## WHAT IS NEEDED
Print this span of the material below exactly: the line with "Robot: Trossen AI", the line with "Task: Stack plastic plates", and every line between them, but nothing else.

##############################

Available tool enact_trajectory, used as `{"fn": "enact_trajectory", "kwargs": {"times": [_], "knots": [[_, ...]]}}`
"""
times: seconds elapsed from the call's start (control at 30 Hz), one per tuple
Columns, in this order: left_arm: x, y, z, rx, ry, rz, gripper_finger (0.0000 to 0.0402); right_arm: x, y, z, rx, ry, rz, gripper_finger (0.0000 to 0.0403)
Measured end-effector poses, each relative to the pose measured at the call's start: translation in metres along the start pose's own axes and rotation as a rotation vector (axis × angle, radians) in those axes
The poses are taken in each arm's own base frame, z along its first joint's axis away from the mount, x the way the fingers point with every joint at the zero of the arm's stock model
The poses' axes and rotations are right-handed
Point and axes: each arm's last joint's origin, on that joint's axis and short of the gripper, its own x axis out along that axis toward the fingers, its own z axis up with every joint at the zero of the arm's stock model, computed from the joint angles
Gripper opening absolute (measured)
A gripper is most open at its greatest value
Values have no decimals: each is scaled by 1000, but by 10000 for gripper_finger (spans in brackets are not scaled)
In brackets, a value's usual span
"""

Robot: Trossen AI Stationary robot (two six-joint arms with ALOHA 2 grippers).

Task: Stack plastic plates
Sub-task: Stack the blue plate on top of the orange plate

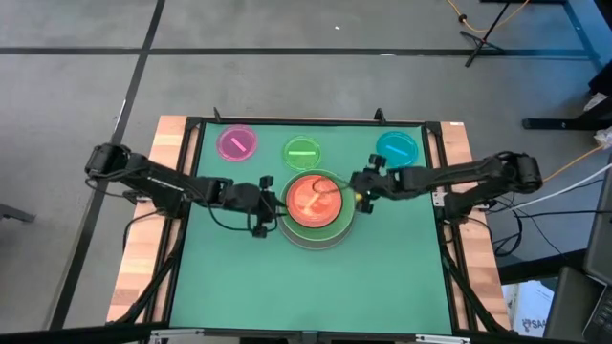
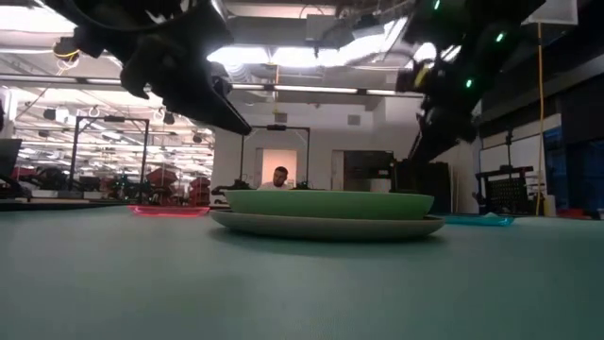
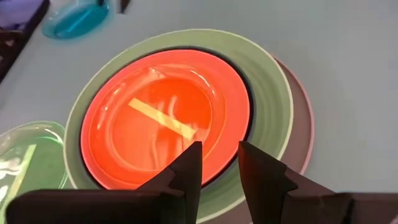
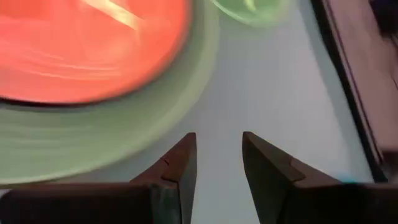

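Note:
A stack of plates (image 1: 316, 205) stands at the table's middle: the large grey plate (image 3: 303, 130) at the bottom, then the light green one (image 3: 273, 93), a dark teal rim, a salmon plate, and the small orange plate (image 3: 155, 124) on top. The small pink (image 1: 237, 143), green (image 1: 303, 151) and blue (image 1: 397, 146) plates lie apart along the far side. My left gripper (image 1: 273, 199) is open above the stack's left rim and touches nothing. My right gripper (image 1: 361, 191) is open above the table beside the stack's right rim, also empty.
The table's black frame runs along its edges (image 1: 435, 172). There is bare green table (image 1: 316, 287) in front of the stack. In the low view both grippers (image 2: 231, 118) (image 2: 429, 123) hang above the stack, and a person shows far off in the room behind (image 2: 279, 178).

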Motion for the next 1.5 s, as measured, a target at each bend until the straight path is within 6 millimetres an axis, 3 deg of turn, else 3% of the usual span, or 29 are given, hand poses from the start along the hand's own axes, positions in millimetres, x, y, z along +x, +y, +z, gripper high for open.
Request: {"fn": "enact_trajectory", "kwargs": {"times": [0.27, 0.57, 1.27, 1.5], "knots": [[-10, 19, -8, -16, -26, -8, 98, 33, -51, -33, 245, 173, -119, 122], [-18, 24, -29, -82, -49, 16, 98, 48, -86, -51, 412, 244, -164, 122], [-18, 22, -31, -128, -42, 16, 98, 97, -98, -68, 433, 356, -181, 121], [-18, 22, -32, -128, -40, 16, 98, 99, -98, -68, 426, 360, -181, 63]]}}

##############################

## SOLUTION TO THE EXERCISE
Robot: Trossen AI Stationary robot (two six-joint arms with ALOHA 2 grippers).

Task: Stack plastic plates

Work on this exercise has been completed.